Artık effrayant'ün Fransızca içindeki anlamı hakkında daha fazla bilgi sahibi olduğunuza göre, seçilen örnekler aracılığıyla bunların nasıl kullanılacağını ve nasıl yapılacağını öğrenebilirsiniz. onları okuyun. Ve önerdiğimiz ilgili kelimeleri öğrenmeyi unutmayın. Web sitemiz sürekli olarak yeni kelimeler ve yeni örneklerle güncellenmektedir, böylece bilmediğiniz diğer kelimelerin anlamlarını Fransızca içinde arayabilirsiniz.

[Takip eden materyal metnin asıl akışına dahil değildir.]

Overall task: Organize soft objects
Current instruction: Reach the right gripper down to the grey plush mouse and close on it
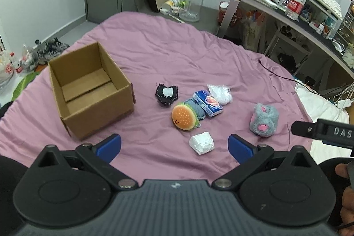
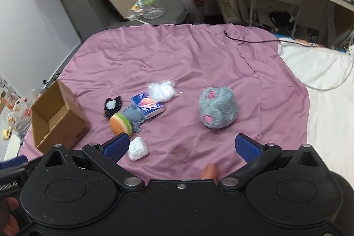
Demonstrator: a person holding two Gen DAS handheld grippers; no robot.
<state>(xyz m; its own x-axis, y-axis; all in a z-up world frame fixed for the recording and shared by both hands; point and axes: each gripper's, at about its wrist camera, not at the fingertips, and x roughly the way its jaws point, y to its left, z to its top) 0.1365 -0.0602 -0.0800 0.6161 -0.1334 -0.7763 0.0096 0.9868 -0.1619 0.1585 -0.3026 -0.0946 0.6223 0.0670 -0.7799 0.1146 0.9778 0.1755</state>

Fransızca hakkında bilginiz var mı

Fransızca (le français) bir Roman dilidir. İtalyanca, Portekizce ve İspanyolca gibi, bir zamanlar Roma İmparatorluğu'nda kullanılan popüler Latince'den gelir. Fransızca konuşan bir kişi veya ülke "Francophone" olarak adlandırılabilir. Fransızca 29 ülkede resmi dildir. Fransızca, Avrupa Birliği'nde en çok konuşulan dördüncü ana dildir. Fransızca, İngilizce ve Almanca'dan sonra AB'de üçüncü sırada yer alır ve İngilizce'den sonra en yaygın olarak öğretilen ikinci dildir. Dünyanın Fransızca konuşan nüfusunun çoğunluğu, birinci veya ikinci dil olarak Fransızca konuşabilen 34 ülke ve bölgeden yaklaşık 141 milyon Afrikalı ile Afrika'da yaşıyor. Fransızca, Kanada'da İngilizce'den sonra en çok konuşulan ikinci dildir ve her ikisi de federal düzeyde resmi dildir. 9,5 milyon kişinin veya %29'unun birinci dili ve 2,07 milyon kişinin veya tüm Kanada nüfusunun %6'sının ikinci dilidir. Diğer kıtaların aksine, Fransızcanın Asya'da popülaritesi yoktur. Şu anda, Asya'daki hiçbir ülke Fransızca'yı resmi dil olarak tanımıyor.